Twelve-year-old Dara, her older brother, and their mother are the only ones left of their once-large family. Although the Vietnam War officially ended in 1975, neighboring Cambodia – decimated by Pol Pot and his Khmer Rouge regime – is still plagued with uncontrolled violence. Dara’s diminished family flees their village to a refugee camp on the Thai-Cambodian border, where they find a near-instant connection with another splintered family.
Dara is especially drawn to Jantu, one year older, whose remarkable talent for creating dolls, toys, whole imaginative worlds out of almost nothing – even muddy clay! – binds the two girls tightly together. When both families are forced to flee yet again, Dara, Jantu, and her injured little brother become separated in the chaos. Fueled by the magic Dara believes Jantu has blown into a special clay marble, Dara tenaciously struggles to reunite both parts of her new family.
Minfong Ho‘s preface reveals her own personal journey guided by a magical clay marble, when she temporarily left college to volunteer with an international relief agency, setting up feeding programs for children in Thai-Cambodian border refugee camps. “I remember my first day at the Border,” she writes. “There are no words to describe the intensity of suffering I saw there. … I wanted to shut my eyes, turn around, and go back home.” But she didn’t.

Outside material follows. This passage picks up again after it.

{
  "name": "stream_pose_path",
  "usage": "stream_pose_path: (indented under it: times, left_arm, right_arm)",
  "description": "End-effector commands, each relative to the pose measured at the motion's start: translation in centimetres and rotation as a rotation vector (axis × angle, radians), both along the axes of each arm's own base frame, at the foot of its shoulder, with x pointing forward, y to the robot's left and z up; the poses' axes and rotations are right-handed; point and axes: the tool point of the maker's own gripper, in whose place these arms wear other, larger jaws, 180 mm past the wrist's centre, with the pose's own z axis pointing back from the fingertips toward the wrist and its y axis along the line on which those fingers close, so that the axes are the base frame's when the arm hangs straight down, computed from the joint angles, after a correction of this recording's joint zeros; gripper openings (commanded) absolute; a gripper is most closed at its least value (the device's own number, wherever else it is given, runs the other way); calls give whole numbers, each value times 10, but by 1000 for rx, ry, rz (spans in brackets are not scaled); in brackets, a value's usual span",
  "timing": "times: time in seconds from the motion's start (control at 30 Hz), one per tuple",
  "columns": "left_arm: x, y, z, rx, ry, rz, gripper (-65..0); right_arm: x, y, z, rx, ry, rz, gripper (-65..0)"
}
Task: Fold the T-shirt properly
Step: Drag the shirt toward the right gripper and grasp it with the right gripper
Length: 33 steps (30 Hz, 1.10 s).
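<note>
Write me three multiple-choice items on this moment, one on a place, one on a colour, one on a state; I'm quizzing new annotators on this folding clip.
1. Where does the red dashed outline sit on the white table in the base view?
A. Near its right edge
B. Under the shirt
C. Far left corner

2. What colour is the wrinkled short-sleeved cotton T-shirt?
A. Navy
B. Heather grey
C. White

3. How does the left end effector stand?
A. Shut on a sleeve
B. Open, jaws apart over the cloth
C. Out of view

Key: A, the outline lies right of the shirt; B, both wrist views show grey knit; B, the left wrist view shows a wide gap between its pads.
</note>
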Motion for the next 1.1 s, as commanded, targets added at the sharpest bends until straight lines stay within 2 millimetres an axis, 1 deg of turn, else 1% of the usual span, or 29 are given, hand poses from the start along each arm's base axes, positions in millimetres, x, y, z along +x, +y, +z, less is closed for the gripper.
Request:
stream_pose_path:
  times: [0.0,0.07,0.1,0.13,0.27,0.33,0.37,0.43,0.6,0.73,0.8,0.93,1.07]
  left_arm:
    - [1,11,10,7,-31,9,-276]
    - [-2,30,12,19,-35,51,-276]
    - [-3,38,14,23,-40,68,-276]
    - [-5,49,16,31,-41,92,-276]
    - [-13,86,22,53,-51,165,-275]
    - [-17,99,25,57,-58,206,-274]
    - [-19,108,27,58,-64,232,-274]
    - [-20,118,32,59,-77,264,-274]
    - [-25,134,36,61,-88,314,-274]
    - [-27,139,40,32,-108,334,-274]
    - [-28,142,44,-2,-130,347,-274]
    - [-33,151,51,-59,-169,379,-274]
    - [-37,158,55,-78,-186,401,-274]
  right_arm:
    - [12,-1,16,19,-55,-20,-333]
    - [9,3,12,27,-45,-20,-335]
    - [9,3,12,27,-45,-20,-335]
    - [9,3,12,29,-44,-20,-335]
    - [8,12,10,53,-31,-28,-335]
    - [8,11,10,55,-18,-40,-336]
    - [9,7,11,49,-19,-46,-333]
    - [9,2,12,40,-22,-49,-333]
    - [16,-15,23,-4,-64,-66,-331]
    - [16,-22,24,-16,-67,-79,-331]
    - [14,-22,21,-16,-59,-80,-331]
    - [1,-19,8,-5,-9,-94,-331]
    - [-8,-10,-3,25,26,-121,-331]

What kept Ho from leaving was “a ragged little girl,” who offered her “a small round ball of mud” … complete with “a beautiful wide smile.” The laughter of the children that gathered around made Ho see that these refugees were “not the victims of war but its victors.” Although Ho doesn’t know what happened to the little girl – “life could not have been easy for her” – she can still “hope with all [her] heart that the little girl who gave [her] that first clay marble is safe and happy, home in Cambodia.”
Perhaps the spirit of that smiling little girl lives in on Dara’s story, a lingering magic that gives her the strength and determination to continue to survive … and decades later, to thrive.